**Task prompt:**
Using the listing that follows, filter out every line lacking the string "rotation" and return the rest.

++++++++

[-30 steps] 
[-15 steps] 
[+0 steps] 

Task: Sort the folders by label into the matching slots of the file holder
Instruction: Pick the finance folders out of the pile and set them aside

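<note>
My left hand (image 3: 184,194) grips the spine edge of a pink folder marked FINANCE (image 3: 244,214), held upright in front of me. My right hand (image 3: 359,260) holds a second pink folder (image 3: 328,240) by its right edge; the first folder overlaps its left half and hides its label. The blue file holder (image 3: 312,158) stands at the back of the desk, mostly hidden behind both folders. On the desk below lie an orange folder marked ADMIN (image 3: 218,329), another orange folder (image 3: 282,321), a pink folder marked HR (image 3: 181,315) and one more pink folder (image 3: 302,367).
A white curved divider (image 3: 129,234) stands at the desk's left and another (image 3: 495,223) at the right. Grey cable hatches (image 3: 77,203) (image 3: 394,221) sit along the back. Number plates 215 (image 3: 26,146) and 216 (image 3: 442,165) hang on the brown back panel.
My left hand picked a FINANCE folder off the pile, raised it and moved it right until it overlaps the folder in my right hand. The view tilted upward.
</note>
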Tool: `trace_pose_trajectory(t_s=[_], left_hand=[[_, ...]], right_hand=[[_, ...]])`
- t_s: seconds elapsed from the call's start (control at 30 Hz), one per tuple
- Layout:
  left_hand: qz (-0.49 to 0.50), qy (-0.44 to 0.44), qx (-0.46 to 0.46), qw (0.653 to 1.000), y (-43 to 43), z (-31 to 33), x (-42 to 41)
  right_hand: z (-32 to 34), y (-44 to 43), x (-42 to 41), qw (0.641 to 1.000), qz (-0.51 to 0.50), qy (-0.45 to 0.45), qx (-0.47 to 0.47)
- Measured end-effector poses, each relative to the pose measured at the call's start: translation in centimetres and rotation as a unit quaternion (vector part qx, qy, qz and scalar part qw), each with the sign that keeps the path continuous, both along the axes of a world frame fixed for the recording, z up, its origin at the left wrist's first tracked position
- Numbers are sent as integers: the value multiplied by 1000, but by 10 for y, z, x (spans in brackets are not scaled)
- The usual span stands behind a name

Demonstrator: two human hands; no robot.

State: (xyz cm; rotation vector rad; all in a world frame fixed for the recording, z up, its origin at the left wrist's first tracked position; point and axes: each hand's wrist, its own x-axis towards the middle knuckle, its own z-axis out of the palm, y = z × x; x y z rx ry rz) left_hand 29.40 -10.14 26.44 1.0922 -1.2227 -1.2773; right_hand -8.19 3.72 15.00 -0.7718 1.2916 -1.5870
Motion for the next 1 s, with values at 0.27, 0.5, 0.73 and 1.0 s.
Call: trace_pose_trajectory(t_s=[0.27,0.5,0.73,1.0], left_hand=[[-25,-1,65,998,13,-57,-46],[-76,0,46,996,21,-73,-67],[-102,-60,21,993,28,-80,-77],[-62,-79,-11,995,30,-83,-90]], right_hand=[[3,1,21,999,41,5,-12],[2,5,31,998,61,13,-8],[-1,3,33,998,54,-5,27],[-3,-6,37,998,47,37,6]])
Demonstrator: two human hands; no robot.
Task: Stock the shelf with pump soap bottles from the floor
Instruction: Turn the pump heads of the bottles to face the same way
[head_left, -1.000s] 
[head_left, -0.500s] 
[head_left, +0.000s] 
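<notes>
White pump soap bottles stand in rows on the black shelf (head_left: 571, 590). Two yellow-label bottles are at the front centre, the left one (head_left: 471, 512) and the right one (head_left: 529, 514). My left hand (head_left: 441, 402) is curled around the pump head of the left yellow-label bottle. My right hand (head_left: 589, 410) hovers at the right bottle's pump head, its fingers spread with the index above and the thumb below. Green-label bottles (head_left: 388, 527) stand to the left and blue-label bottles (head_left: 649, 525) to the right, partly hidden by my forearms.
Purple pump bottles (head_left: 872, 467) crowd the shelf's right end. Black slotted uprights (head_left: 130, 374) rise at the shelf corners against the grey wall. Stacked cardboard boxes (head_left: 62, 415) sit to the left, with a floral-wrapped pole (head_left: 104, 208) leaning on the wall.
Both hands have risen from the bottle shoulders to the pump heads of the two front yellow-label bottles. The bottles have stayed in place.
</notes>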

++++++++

**Solution for this exercise:**
- Measured end-effector poses, each relative to the pose measured at the call's start: translation in centimetres and rotation as a unit quaternion (vector part qx, qy, qz and scalar part qw), each with the sign that keeps the path continuous, both along the axes of a world frame fixed for the recording, z up, its origin at the left wrist's first tracked position
State: (xyz cm; rotation vector rad; all in a world frame fixed for the recording, z up, its origin at the left wrist's first tracked position; point and axes: each hand's wrist, its own x-axis towards the middle knuckle, its own z-axis out of the palm, y = z × x; x y z rx ry rz) left_hand 29.40 -10.14 26.44 1.0922 -1.2227 -1.2773; right_hand -8.19 3.72 15.00 -0.7718 1.2916 -1.5870

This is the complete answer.